BUANAINDONESIA.COM, JAKARTA – Aktivis Hak Asasi Manusia yang tergabung dalam Human Rights Working Group (HRWG) Indonesia melalui rilis persnya mengecam keras pengesahan PERPPU revisi UU Perlindungan Anak yang mengatur tentang kebiri dan hukuman mati sebagai hukuman tambahan. Dengan ragam catatan yang muncul terhadap PERPPU tersebut, tindakan pengesahan yang dilakukan oleh DPR adalalah upaya yang tergesa-gesa dan keliru. Harusnya, DPR menolak PERPPU tersebut karena samarnya pengaturan hukuman kebiri di dalamnya, selain juga bertentangan dengan prinsip-prinsip hukum yang lain.
HRWG telah menyesalkan sejak awal PERPPU ini dirancang oleh Pemerintah, karena Pemerintah sama sekali tidak memperhatikan prinsip anti-penyiksaan dan perkembangan internasional. Apalagi, mekanisme pelaksanaan kebiri sendiri masih samar dan belum jelas dan nyata-nyata Ikatan Dokter Indonesia (IDI) menolak sebagai eksekutor.
Kami mendorong Pemerintah dan DPR untuk menyelesaikan kasus-kasus kekerasan dan kejahatan terhadap anak, menghukum seberat-beratnya, namun pilihan kebiri dan hukuman mati sebagai suatu hukuman adalah tindakan yang reaktif terhadap situasi yang ada, tanpa kajian yang mendalam. Pengesahan PERPPU oleh DPR justru menegaskan kembali kekeliruan kebijakan yang telah diambil oleh Pemerintah.
Lebih dari itu, patut disayangkan bahwa PERPPU sendiri tidak cukup memadai untuk melindungi dan menjamin hak-hak perempuan korban kekerasan, karena sama sekali PERPPU tidak mengatur tentang aspek pemulihan dan layanan medis atau sosial korban pasca kejahatan.
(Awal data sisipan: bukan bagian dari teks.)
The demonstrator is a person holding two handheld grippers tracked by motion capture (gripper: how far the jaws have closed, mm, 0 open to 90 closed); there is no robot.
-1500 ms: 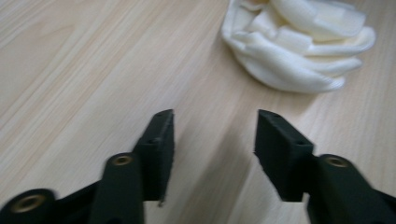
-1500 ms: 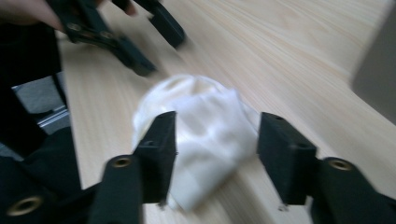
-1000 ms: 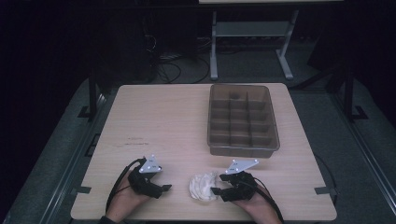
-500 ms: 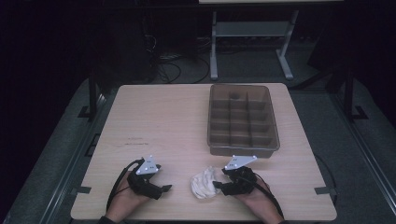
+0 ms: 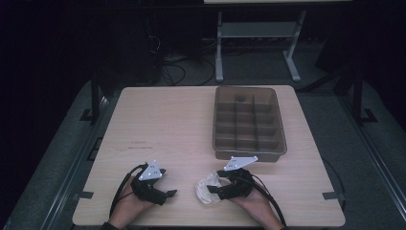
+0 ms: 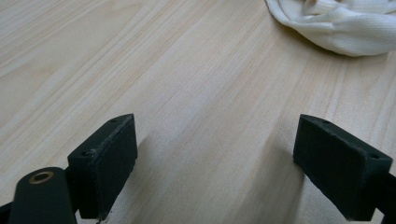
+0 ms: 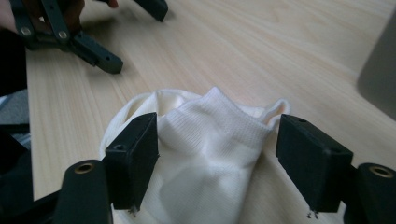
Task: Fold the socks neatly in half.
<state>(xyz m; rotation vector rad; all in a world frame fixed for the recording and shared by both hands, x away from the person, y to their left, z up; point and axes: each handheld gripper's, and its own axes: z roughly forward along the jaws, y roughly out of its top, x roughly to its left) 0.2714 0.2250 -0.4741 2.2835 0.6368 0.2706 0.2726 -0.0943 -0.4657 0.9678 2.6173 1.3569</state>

Dalam ranah ini, sangat disesalkan bahwa desakan kuat untuk menghentikan kekerasan terhadap anak dan perempuan justru melupakan kepentingan korban itu sendiri. Pengesahan PERPPU ini kembali menegaskan kegagapan Negara dalam menyikapi situasi sosial dan hukum yang ada di Indonesia saat ini, tanpa melakukan kajian mendalam, serius dan mempertimbangkan sebuah kepentingan, termasuk korban.
Adopsi PERPPU ini menjadi undang-undang tentu menurunkan martabat Pemerintah Indonesia di level internasional. Di level global, Pemerintah Indonesia merupakan pendiri aliansi Initiative Convention against Torture (ICT) yang mendorong ratifikasi universal Konvensi Internasional Anti Penyiksaan (CAT). Dengan reputasi ini, seharusnya Pemerintah memiliki satu kesatuan kebijakan di level nasional dan internasional, bukannya justru membelakangi prinsip-prinsip yang ada di dalam Konvensi, dengan mengesahkan PERPPU yang menegaskan tentang hukuman kebiri dan hukuman mati.
Untuk itu, HRWG mendesak DPR untuk segera merevisi kembali PERPPU/UU tersebut dan melakukan kajian komprehensif terhadap substansi PERPPU agar sesuai dengan prinsip pemberantasan kekerasan terhadap anak dan kejahatan seksual di satu sisi, namun juga tetap menghormati prinsip-prinsip hak asasi manusia di sisi yang lain.